Weapons of War
The weapons of war are terrifying inventions that bring only pain. Heck, we remember a few teary-eyed moments from our youthful Nerf gun battles, and those are the toy versions of these weapons.
As for reminiscing on the true weapons of war, we'll let Erich Maria Remarque do the talking:
Bombardment, barrage, curtain-fire, mines, gas, tanks, machine-guns, hand-grenades—words, words, but they hold the horror of the world. (6.150)
While words can grasp at the horrors of war, they can never fully express them. Reading about war can only hint at the devastation of battle: only through experience can you truly understand.
Battle Royale
Like Remarque's listing of words, Milestone's adaptation of All Quiet attempts to grasp at war's horrors through a visual medium…knowing full well that you can only use art to begin to touch the hellscape of war.
The director's goal was to depict the ghastly injures and death these weapons dealt. And, while the film's imagery might not totally encompass the real experience, it's pretty dang unsettling.
The major weapons featured in the movie are rifles, shells, bombs, barbed wire, machine guns, and hand-to-hand armaments such as knives, bayonets, and spades. (Yeah, we know: spades are technically meant for digging, but in war anything that will get the job done counts.)
In short: there's a whole lot of weaponry on display in All Quiet on the Western Front. A lot.
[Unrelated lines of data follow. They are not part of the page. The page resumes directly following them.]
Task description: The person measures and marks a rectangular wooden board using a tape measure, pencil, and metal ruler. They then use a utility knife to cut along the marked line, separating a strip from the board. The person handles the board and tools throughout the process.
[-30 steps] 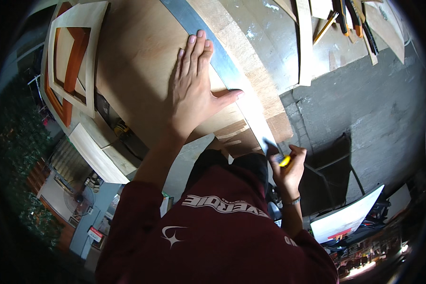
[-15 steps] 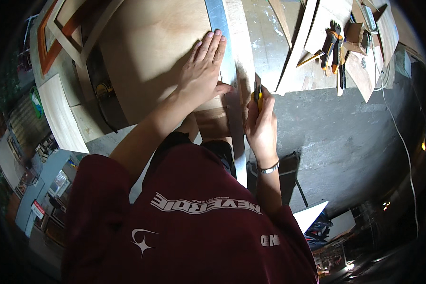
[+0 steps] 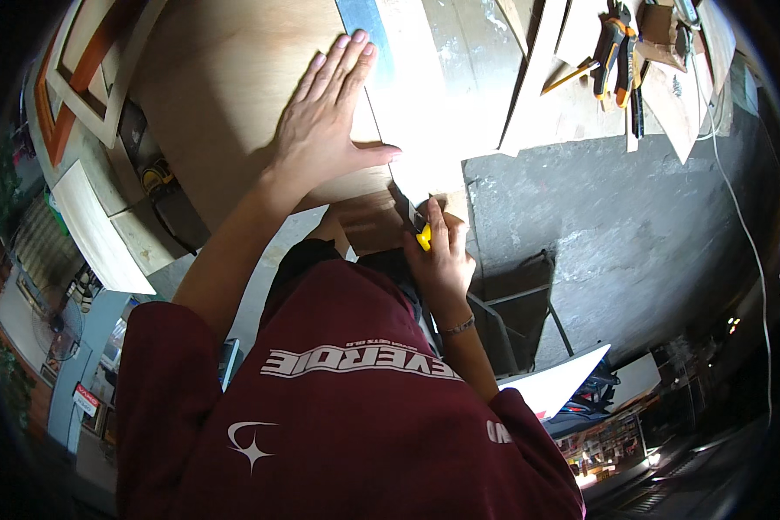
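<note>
A plywood sheet lies on the workbench with a long metal straightedge running down it. My left hand rests flat, fingers stretched out, its fingertips and thumb along the straightedge. Strong glare washes out the middle of the straightedge and the wood beside it. Closer to my body, my right hand is closed around a yellow and black utility knife. The knife's front end points up toward the straightedge by the sheet's near edge. Whether the blade touches the wood I cannot tell.
Wooden frames and a yellow-black tape measure lie on the left. Farther right are pliers, a pencil and thin wood offcuts. A white cable hangs over the grey floor.
My right hand has drawn the utility knife toward my body and slightly left. My left hand remains flat along the straightedge. The whole view has shifted, and the glare is brighter.
</note>
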Available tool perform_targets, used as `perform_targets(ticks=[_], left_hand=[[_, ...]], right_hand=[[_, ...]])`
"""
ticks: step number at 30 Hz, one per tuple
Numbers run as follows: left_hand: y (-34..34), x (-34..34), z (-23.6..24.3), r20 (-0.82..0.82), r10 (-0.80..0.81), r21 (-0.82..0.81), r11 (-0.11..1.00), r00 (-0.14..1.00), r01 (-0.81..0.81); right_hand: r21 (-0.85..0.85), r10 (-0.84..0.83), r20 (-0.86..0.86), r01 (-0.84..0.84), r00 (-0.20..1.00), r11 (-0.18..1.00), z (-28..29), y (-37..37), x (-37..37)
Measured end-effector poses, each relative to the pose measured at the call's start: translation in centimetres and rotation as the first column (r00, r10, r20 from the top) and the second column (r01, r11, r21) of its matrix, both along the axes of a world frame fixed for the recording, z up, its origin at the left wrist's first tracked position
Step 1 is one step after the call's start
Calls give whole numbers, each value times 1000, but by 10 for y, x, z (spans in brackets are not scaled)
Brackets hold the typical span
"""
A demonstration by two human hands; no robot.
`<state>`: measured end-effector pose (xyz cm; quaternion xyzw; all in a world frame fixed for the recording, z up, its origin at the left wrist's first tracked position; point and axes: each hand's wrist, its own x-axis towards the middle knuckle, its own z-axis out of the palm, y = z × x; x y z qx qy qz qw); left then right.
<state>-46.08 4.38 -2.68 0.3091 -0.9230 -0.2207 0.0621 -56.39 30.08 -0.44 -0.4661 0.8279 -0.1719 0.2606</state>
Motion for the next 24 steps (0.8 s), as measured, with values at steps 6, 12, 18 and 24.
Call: perform_targets(ticks=[6,12,18,24], left_hand=[[-1,3,-2,-1,-17,-19,1000,1000,17],[0,4,-3,15,-20,-20,1000,1000,21],[0,2,-3,12,-32,-25,999,999,33],[0,4,-5,8,-27,-39,999,1000,27]], right_hand=[[-54,-36,50,38,998,998,1,-3,0],[-79,-53,40,56,998,995,1,-8,0],[-106,-61,22,63,998,992,2,-11,1],[-130,-54,42,59,998,990,2,-11,0]])
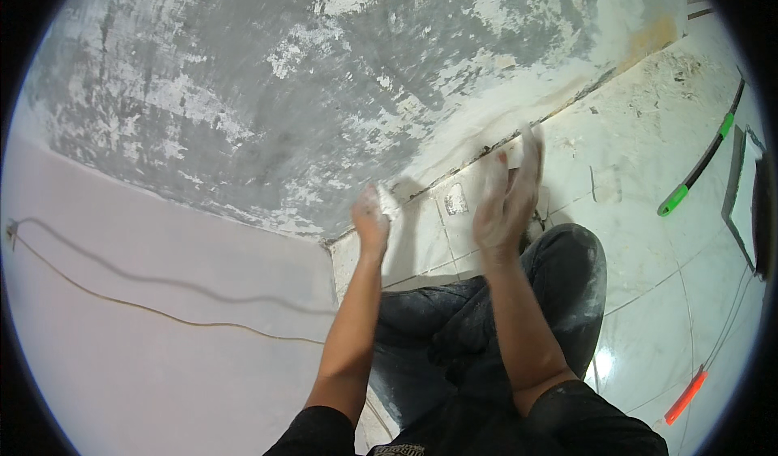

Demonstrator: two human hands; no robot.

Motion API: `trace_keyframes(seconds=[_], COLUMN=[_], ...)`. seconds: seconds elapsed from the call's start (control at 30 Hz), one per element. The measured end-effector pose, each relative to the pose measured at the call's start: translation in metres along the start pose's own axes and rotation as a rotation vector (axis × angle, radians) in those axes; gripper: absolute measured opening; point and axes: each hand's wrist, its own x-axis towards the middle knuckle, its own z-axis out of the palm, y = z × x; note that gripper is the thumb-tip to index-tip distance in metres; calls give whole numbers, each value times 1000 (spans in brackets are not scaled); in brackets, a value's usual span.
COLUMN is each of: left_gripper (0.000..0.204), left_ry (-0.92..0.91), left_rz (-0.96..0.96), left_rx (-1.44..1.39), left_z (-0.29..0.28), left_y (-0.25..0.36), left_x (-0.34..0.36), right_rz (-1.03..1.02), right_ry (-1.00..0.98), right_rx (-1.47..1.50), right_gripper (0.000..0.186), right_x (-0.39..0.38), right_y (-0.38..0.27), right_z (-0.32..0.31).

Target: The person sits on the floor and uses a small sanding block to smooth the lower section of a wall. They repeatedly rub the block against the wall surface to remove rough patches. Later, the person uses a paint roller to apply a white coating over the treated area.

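Note:
My left hand [370, 219] is closed on a small white lump [388, 203] close to the foot of the patchy grey wall [267, 115]. Whether the lump is putty or crumpled paper I cannot make out. To its right, my right hand [506, 201] is raised above the tiled floor, fingers stretched out and smeared by motion. It seems to hold nothing. White dust coats both hands. A dark, crumbly seam [494, 145] runs where the wall meets the floor, just beyond my hands.
My bent knee [567, 269] in dusty dark trousers lies below my right hand. On the right floor are a curved black tool with green ends [697, 172], a dark-edged panel [737, 196] and an orange handle [687, 395]. A thin cable [186, 322] hangs along the pale left wall.

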Motion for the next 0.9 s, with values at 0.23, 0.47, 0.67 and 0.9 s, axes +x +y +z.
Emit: trace_keyframes(seconds=[0.23,0.47,0.67,0.9], left_gripper=[29,15,19,36], left_ry=[17,55,-189,-516], left_rz=[-132,-268,-320,-670], left_rx=[-317,-942,-1000,-1104], left_z=[-9,65,53,47], left_y=[-34,51,96,94], left_x=[19,-13,-27,-53], right_rz=[162,81,25,25], right_ry=[-164,-249,-131,-423], right_rx=[352,708,489,549], right_gripper=[74,62,52,37], right_x=[-26,-77,-45,-18], right_y=[4,-2,31,-2], right_z=[39,65,60,29])
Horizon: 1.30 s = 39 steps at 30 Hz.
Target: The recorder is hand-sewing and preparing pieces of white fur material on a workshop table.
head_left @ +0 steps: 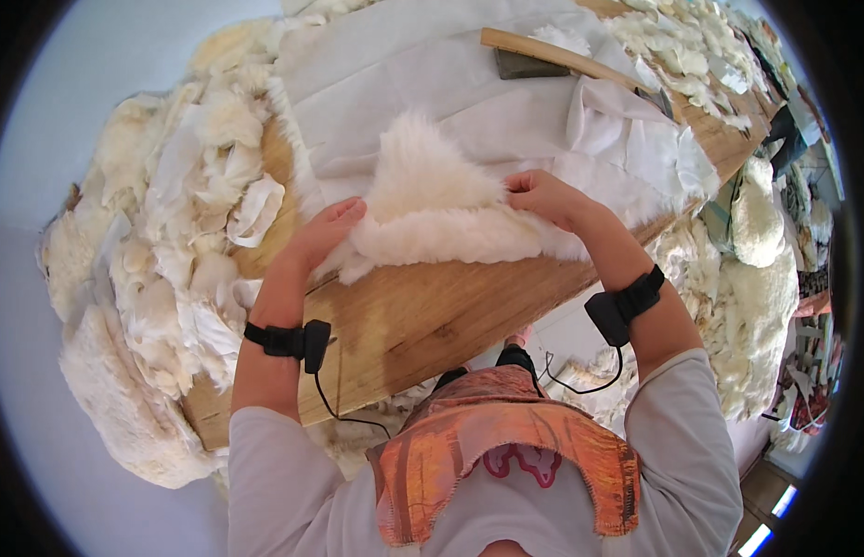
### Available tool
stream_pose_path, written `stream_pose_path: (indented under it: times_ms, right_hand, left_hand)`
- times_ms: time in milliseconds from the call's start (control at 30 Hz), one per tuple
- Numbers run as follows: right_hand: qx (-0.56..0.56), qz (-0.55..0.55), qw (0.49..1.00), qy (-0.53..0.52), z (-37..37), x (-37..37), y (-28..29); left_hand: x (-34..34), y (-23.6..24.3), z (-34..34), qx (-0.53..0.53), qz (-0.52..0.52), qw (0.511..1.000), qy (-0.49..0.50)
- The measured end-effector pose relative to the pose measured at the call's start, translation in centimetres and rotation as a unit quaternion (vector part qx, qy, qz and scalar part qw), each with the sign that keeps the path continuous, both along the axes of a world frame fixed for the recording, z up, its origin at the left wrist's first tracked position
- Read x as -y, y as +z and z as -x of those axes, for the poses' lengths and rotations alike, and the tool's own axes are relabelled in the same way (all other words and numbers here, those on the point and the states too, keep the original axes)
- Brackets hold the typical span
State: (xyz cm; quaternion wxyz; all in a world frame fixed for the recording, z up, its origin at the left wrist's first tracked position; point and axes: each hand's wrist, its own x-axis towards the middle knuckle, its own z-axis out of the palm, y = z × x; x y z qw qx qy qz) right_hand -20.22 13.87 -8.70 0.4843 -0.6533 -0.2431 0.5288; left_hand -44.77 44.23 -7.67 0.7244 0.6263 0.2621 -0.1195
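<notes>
A cream piece of fur (432, 172) with a pointed top lies on a large pale sheet of hide (367, 79), fluffy side up. A rolled-over band of fur (446, 237) runs along the near side, by the table's edge. My left hand (331, 230) is closed on the left end of the fur, its fingertips partly sunk in the pile. At the right, my right hand (550, 198) pinches the fur's edge between thumb and fingers. Black straps with small boxes and cables sit on both forearms.
Heaped fur scraps (186, 213) cover the left of the wooden table (422, 311). Beyond my hands lie a curved wooden strip (566, 58) and a dark flat block (529, 65). More fur pieces (696, 56) are at the far right, with a pile of pelts (743, 297) beside the table.
</notes>
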Motion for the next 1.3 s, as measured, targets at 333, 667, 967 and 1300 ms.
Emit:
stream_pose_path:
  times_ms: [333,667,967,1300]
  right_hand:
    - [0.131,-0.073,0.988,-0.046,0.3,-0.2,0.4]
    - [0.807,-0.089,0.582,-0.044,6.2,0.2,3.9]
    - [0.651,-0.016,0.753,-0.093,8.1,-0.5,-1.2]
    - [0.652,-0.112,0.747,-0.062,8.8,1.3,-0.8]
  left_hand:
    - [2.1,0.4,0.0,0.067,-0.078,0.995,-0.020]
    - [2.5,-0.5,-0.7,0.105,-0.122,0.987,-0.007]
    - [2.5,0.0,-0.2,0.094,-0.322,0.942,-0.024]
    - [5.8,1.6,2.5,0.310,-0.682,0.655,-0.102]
Even by today's standards, the battles scenes are super gruesome, even with black-and-white blood. Machine guns mow down lines of men. Soldiers trip over barbed wire, shredding their flesh in the process. The hand-to-hand combat scene in the trenches is harrowing—watching swarms of men stab, slash, and beat each other in claustrophobic quarters ain't fun.
(We suggest that you follow up your viewing of All Quiet with a nice binge of Disney classics. No one gets dismembered in Bedknobs and Broomsticks.)
Historical Precedent
So why is All Quiet on the Western Front so war-tech happy? Why not just have a few rifles and be done with it?
History, friends. There's a reason why the Lost Generation was so lost—they grappled with the horrific technology that had just been made possible at the beginning of WWI.
Tanks and airplanes made their wartime debut during the First World War.
Kat mentions both to Paul while discussing the Germans' struggles to defend their lines:
KAT: They've got dozens of airplanes to our one and tanks that'll go over anything. What've we got left? Guns so worn they drop shells on our own men. No food, no ammunition, no officers. Push on to Paris. So that's the way they talk back there. I guess we'd better be going.
Kat is then killed by an air raid.
Although this high war-tech is mentioned in the film, we don't actually see a lot of it in action. This was likely due to technical limitations…but it also could have been because the local Rent-a-Center was fresh out of Mark Vs.